[RECORDS FOR THE TASK]

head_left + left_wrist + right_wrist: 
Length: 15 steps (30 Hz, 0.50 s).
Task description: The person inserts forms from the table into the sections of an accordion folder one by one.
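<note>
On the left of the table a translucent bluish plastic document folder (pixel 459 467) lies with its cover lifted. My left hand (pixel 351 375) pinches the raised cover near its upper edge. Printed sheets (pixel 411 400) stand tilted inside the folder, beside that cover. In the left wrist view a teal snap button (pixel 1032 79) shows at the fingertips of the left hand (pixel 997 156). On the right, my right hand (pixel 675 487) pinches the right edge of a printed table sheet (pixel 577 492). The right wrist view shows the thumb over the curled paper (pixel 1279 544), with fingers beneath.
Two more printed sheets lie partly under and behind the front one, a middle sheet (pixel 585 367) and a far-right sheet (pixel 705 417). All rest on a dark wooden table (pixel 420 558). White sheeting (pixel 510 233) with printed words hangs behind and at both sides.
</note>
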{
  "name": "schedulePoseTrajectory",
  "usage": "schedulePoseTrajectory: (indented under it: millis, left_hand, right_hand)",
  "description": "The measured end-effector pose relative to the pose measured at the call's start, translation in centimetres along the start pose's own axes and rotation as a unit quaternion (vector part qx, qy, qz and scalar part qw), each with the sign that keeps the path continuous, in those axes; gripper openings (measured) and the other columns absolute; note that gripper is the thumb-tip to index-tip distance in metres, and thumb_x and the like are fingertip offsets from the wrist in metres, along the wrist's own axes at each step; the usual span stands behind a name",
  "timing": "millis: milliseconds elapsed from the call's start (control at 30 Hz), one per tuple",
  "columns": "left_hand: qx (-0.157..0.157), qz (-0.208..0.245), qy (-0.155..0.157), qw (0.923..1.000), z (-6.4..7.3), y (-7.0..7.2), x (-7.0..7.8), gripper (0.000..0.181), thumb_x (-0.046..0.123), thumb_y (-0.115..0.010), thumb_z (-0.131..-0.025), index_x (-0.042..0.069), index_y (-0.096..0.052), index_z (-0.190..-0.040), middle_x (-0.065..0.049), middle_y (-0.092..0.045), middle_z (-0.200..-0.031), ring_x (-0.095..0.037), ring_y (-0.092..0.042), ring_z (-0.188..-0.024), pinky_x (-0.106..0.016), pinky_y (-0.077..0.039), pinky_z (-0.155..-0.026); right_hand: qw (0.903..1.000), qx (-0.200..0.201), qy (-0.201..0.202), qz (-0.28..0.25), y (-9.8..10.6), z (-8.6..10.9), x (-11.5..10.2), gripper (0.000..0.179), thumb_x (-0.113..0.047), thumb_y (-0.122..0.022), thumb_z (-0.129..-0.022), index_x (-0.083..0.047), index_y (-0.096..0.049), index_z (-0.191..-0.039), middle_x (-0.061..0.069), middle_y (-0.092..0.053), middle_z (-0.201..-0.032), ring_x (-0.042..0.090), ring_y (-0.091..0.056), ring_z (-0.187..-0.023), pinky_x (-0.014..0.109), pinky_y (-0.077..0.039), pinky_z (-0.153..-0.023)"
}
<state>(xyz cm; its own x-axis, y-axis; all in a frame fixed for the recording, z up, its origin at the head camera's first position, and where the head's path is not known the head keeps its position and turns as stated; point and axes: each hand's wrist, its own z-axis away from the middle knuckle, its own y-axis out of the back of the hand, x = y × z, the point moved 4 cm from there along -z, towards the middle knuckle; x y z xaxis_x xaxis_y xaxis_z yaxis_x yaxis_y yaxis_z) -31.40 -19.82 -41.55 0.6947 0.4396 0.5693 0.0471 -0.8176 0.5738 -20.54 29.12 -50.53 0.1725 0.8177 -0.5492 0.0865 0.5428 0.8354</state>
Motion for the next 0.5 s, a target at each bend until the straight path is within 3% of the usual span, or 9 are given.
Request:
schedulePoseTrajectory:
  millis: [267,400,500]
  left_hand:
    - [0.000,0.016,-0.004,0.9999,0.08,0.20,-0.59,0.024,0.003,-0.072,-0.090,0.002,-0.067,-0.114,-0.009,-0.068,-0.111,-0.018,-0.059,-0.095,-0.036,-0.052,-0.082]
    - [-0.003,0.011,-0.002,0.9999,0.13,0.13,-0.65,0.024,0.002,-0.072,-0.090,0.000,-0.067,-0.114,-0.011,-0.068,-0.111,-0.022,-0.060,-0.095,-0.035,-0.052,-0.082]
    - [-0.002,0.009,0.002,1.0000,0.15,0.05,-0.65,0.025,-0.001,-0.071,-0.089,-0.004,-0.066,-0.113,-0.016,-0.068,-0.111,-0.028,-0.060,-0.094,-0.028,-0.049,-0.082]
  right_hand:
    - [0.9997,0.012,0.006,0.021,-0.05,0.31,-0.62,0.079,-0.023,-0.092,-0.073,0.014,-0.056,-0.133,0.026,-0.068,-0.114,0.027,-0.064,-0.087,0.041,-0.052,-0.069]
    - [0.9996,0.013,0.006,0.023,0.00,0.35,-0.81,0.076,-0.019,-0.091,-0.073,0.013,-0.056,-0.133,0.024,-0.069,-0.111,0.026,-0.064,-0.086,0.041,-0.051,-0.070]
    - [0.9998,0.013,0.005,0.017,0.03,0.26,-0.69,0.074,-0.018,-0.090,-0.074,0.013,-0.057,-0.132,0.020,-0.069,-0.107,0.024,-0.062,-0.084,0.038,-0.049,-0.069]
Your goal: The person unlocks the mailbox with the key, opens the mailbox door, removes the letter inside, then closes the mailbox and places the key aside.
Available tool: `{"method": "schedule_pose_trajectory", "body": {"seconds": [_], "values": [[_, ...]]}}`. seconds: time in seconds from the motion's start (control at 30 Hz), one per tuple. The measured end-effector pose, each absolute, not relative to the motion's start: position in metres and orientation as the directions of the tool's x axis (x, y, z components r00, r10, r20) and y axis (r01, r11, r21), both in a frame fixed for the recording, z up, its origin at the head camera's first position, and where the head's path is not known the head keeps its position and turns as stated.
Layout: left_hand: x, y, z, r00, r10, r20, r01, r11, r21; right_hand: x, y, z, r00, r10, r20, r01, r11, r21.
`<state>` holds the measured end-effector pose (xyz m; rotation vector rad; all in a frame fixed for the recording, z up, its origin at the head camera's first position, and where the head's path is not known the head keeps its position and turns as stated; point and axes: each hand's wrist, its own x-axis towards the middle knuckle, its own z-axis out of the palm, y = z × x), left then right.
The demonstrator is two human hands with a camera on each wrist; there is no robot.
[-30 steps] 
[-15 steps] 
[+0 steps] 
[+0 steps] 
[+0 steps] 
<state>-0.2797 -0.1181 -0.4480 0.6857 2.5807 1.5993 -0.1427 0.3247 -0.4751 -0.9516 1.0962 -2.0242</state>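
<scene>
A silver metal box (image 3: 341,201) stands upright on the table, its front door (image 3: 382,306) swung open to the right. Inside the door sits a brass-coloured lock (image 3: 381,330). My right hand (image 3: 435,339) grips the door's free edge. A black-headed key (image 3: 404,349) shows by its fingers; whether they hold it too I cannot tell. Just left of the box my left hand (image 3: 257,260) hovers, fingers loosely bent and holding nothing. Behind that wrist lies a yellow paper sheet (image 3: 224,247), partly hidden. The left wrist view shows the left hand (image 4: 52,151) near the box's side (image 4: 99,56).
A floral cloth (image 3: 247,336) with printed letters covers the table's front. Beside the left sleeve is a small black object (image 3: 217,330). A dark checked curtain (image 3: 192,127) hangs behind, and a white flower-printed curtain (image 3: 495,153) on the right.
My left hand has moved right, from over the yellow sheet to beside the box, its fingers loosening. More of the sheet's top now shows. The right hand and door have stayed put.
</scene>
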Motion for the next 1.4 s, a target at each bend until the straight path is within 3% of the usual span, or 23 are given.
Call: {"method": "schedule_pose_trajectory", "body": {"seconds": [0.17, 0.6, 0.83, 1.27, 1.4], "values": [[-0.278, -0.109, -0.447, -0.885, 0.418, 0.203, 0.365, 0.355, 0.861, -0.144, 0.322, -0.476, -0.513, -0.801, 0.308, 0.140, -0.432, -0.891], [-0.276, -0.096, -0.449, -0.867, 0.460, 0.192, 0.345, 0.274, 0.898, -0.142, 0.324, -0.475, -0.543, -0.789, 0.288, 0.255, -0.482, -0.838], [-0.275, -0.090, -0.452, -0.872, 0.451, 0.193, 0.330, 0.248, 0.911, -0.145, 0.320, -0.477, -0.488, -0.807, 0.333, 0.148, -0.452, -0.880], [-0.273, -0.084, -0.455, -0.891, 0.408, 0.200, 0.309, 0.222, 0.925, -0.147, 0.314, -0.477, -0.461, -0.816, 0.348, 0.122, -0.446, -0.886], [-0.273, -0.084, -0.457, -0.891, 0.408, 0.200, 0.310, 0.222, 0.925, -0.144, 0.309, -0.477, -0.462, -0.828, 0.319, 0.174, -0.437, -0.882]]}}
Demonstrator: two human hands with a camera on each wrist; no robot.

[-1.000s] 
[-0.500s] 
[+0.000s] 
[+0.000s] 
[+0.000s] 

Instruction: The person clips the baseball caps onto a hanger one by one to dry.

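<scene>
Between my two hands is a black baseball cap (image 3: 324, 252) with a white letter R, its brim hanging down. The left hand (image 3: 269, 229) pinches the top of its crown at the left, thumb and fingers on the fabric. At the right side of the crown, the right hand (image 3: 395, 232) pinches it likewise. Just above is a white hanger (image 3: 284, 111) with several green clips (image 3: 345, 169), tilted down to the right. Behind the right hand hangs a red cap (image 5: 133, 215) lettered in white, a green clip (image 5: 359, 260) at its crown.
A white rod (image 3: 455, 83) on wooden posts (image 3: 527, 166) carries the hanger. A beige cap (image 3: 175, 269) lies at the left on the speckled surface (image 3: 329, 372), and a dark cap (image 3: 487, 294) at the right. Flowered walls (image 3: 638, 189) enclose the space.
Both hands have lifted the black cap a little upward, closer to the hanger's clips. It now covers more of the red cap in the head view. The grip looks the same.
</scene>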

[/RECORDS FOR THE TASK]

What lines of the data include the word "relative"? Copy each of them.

  "description": "The measured end-effector pose relative to the pose measured at the call's start, translation in centimetres along the start pose's own axes and rotation as a unit quaternion (vector part qx, qy, qz and scalar part qw), each with the sign that keeps the path continuous, in those axes; gripper openings (measured) and the other columns absolute; note that gripper is the thumb-tip to index-tip distance in metres, and thumb_x and the like are fingertip offsets from the wrist in metres, along the wrist's own axes at each step; the usual span stands behind a name",
Available tool: `{"method": "schedule_pose_trajectory", "body": {"seconds": [_], "values": [[_, ...]]}}`. seconds: time in seconds from the motion's start (control at 30 Hz), one per tuple. The measured end-effector pose, each absolute, not relative to the motion's start: position in metres and orientation as the directions of the tool's x axis (x, y, z components r00, r10, r20) and y axis (r01, r11, r21), both in a frame fixed for the recording, z up, its origin at the head camera's first position, and where the head's path is not known the head keeps its position and turns as stated.

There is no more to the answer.